• [Task] Please reproduce all of the data exactly as it appears, but skip the pictures.

• [Material provided]
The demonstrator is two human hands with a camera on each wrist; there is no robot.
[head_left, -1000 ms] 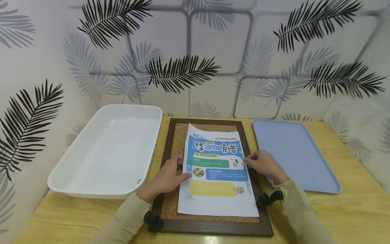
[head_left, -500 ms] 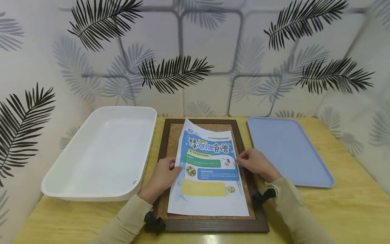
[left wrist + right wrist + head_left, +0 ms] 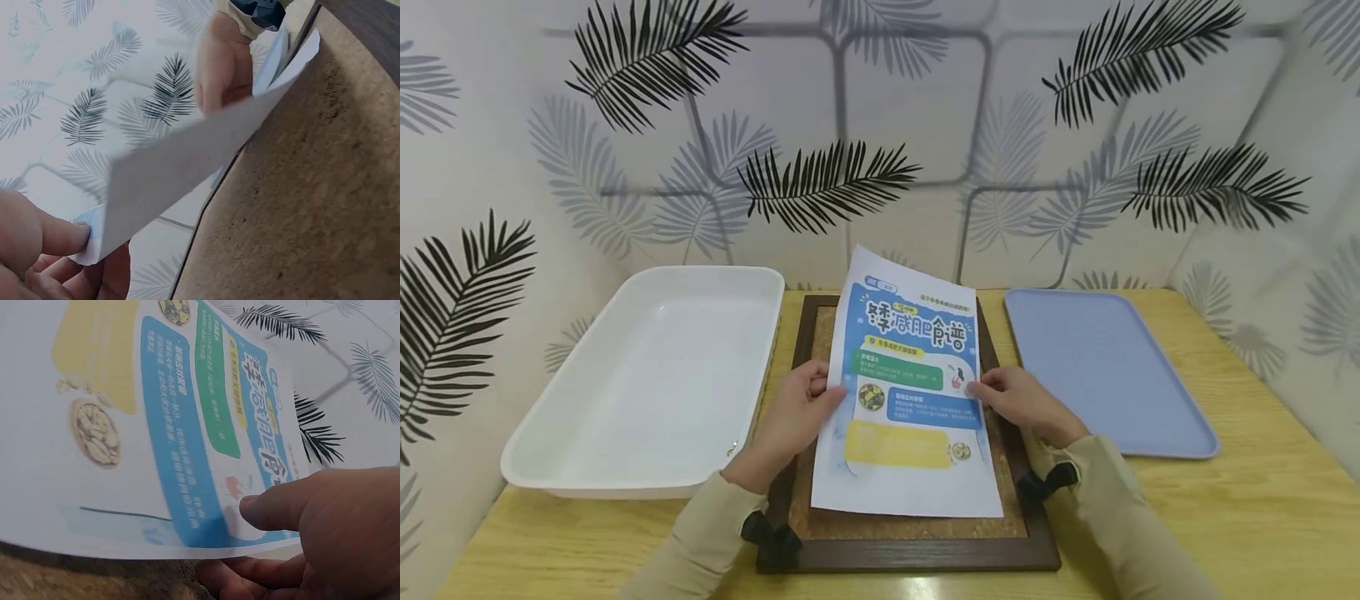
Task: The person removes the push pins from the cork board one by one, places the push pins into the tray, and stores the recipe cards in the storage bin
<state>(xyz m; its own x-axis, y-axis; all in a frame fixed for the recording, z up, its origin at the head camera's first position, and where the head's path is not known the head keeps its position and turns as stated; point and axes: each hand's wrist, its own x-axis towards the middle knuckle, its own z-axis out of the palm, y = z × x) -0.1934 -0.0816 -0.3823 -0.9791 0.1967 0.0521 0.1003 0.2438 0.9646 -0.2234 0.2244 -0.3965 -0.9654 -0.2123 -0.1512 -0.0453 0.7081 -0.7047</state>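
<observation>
A printed paper poster (image 3: 910, 400) with blue, green and yellow blocks is held up over a brown-framed cork board (image 3: 910, 552). My left hand (image 3: 793, 421) pinches its left edge, thumb on the printed face and fingers behind. On the opposite edge, my right hand (image 3: 1026, 404) pinches the sheet the same way. The left wrist view shows the plain back of the sheet raised off the cork (image 3: 300, 187). In the right wrist view the thumb (image 3: 275, 506) presses near a small printed figure, with the other fingers underneath.
A deep white plastic tub (image 3: 655, 375) stands left of the board on the wooden table (image 3: 1247, 533). To the right lies a flat blue-purple tray (image 3: 1105, 367). A leaf-patterned wall covering (image 3: 910, 100) rises behind the table.
The left hand has taken hold of the paper's left edge. Both hands have lifted the poster off the cork, its top edge now higher and past the frame's far side.
</observation>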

• [Problem solution]
The demonstrator is two human hands with a camera on each wrist; there is no robot.
[head_left, -1000 ms] 
[head_left, -500 ms] 
[left wrist + right wrist + head_left, +0 ms] 
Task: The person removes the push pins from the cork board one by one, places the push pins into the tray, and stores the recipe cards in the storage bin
<state>(xyz m; its own x-axis, y-axis; all in a frame fixed for the recording, z up, its origin at the head camera's first position, and where the head's path is not known the head keeps its position and turns as stated; point and axes: each hand's wrist, its own x-axis towards the middle knuckle, its own z-axis out of the palm, y = z × x) -0.1934 -0.0816 -0.3823 -0.9791 0.1967 0.0521 0.1003 0.2438 0.9646 -0.2234 0.2244 -0.3965 -0.9654 -0.2123 -0.1512 -0.0453 0.7081 -0.7047</state>
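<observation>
A printed paper poster (image 3: 910, 400) with blue, green and yellow blocks is held up over a brown-framed cork board (image 3: 910, 552). My left hand (image 3: 793, 421) pinches its left edge, thumb on the printed face and fingers behind. On the opposite edge, my right hand (image 3: 1026, 404) pinches the sheet the same way. The left wrist view shows the plain back of the sheet raised off the cork (image 3: 300, 187). In the right wrist view the thumb (image 3: 275, 506) presses near a small printed figure, with the other fingers underneath.
A deep white plastic tub (image 3: 655, 375) stands left of the board on the wooden table (image 3: 1247, 533). To the right lies a flat blue-purple tray (image 3: 1105, 367). A leaf-patterned wall covering (image 3: 910, 100) rises behind the table.
The left hand has taken hold of the paper's left edge. Both hands have lifted the poster off the cork, its top edge now higher and past the frame's far side.
</observation>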

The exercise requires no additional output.